I don't believe that's an accurate description of an authoritarian point of view. Most authoritarians believe that submission to authority is the key point, not what you claim.
Maybe Authoritarianism was a bad term; I wasn't quite sure what term to use. Anyway that is the viewpoint I most commonly see in opposition to Libertarianism: that the government is justified in forcing people to do things as long as it deems it to be for the "greater good".
The former part may be closer to accurate, but I think it's incomplete, it would benefit from an explanation of the coercion part.
Well, start with the basics: I own my body and my mind. It would be coercion for someone to try to control my body (for example by making me a slave, or murdering me), or for someone to try to control my mind (for example by threatening to kill me if I did not stop practicing my religion). To prevent this, we need police and military.
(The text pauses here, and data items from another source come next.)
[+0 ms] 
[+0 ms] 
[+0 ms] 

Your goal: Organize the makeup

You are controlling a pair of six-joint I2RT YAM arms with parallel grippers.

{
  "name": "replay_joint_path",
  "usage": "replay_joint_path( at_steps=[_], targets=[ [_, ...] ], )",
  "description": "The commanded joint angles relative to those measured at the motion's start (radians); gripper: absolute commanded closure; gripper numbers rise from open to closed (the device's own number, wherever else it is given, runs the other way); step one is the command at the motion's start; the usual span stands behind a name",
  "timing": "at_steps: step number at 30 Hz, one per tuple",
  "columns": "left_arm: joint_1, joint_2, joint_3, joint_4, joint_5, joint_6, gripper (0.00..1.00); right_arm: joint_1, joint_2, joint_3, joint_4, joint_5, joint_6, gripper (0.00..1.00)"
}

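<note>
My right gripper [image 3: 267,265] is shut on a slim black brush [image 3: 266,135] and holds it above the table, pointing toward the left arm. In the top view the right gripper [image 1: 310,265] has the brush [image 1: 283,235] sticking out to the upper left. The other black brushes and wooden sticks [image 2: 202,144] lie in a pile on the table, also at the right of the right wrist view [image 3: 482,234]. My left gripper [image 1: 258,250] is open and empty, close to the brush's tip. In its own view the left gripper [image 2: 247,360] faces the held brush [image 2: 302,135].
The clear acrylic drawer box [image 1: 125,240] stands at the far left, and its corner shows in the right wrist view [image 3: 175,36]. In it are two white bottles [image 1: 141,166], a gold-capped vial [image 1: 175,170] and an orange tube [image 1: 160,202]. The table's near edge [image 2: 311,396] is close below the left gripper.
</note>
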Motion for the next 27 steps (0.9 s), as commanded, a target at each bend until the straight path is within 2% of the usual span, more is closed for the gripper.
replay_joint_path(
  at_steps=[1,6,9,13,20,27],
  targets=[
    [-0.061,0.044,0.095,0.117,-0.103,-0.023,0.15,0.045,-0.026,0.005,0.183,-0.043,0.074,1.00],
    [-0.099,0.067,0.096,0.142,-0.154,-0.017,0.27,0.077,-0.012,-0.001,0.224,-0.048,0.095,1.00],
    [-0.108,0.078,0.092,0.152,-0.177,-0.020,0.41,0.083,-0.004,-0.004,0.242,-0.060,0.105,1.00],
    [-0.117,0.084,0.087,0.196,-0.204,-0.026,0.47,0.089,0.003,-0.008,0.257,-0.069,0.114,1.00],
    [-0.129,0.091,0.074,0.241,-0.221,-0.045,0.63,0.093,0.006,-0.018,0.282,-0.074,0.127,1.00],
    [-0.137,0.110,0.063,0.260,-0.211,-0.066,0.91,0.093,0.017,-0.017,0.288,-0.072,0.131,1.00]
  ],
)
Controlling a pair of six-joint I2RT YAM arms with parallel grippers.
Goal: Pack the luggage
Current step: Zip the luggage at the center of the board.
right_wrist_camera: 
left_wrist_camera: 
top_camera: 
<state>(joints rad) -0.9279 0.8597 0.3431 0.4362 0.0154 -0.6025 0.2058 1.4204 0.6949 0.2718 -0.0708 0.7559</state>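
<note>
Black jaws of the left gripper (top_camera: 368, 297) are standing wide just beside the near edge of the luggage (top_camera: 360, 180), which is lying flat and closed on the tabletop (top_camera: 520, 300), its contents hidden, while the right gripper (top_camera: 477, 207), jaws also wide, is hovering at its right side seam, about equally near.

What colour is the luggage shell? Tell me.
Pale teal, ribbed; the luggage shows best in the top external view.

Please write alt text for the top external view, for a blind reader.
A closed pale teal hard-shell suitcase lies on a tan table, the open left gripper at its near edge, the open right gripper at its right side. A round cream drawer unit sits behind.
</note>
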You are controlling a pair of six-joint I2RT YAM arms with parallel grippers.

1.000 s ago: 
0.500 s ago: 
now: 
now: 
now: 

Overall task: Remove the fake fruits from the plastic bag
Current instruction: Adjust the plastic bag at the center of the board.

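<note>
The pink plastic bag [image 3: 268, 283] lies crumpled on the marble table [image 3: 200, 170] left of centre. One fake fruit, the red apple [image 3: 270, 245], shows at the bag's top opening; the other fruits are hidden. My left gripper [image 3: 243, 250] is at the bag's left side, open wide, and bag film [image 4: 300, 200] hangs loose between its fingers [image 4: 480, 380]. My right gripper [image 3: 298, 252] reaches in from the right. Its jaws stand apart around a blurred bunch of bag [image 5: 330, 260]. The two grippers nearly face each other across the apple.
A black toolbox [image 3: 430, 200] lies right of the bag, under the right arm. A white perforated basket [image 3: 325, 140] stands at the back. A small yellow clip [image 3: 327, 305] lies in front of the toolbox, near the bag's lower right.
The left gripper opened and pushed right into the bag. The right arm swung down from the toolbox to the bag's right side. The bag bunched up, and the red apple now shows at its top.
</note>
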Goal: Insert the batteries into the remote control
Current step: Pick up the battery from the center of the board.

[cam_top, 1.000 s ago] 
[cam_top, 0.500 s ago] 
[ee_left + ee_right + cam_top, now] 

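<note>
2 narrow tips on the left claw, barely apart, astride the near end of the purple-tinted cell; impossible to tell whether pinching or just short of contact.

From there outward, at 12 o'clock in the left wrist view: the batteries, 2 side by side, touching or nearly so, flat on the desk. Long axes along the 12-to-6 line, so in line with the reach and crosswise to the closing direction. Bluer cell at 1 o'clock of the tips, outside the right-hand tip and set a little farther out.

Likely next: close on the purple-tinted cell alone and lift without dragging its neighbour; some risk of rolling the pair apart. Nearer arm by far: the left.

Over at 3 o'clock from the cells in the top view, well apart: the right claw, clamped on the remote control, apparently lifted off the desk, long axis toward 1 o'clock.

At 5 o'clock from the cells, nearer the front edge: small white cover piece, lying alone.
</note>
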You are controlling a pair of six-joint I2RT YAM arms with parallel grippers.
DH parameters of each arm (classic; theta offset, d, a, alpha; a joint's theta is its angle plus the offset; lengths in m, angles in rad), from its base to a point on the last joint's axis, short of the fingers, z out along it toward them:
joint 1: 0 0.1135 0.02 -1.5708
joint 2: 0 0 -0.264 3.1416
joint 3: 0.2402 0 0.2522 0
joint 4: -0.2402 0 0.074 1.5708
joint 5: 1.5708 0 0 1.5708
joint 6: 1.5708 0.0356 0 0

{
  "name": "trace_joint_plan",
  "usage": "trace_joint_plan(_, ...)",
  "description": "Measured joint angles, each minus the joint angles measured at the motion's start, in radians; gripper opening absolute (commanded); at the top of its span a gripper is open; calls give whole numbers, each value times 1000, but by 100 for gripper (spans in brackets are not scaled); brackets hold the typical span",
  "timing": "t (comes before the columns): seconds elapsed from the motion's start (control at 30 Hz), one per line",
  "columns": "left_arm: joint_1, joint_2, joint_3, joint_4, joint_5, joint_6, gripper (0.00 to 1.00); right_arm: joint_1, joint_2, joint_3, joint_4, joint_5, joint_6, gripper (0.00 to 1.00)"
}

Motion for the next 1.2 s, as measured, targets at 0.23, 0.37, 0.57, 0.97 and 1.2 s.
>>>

By extension, it is coercion for someone to take to products of your body and mind without your consent. So, if I make a chair, that chair is mine. If I compose a piece of music, that music is also mine. If someone were to use my chair or my music without my agreement (which I would only grant if offered something good enough in return), then that would be like coercing me to use my resources to benefit them. To prevent this, we need criminal law and copyright/patent law.
Now for society to function, it must be possible for people to exchange benefits with each other with confidence of receiving something in return. To allow this, we need contract law and civil law, which will ensure that people deliver on promises they make.
Thus, from the concept of preventing coercion comes all government, from a libertarian point of view.